Collected material =>

————————

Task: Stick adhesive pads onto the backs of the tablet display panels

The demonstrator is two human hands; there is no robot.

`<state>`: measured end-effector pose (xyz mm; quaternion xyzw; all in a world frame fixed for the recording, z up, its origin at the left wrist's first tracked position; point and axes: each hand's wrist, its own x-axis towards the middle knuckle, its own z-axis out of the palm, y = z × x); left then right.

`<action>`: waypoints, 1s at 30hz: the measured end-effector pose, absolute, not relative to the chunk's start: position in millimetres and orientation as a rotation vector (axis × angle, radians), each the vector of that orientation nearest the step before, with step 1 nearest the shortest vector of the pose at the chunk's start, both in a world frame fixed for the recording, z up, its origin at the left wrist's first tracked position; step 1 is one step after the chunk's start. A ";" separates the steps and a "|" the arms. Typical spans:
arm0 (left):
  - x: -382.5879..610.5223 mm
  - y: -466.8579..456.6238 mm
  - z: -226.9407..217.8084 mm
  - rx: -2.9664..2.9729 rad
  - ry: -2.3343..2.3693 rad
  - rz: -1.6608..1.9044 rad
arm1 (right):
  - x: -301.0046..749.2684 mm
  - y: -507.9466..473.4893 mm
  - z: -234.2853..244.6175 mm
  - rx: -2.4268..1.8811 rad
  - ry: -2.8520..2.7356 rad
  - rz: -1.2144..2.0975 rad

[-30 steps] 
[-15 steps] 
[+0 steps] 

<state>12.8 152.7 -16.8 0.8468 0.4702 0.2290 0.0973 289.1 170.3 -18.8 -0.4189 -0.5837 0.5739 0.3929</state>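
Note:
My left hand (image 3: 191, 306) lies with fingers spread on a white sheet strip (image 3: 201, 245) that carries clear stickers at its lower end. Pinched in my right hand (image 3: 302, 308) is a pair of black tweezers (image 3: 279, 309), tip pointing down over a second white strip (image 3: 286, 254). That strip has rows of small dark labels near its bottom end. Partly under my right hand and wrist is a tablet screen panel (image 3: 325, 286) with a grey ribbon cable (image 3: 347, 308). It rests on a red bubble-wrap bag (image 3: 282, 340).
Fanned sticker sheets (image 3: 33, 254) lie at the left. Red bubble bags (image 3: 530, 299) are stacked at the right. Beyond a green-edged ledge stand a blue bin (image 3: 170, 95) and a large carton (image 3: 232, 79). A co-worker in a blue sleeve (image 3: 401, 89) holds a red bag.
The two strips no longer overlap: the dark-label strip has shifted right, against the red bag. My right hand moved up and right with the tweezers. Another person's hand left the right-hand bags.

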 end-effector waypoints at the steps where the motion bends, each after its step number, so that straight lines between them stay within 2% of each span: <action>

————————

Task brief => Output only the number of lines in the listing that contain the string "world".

Result below => 2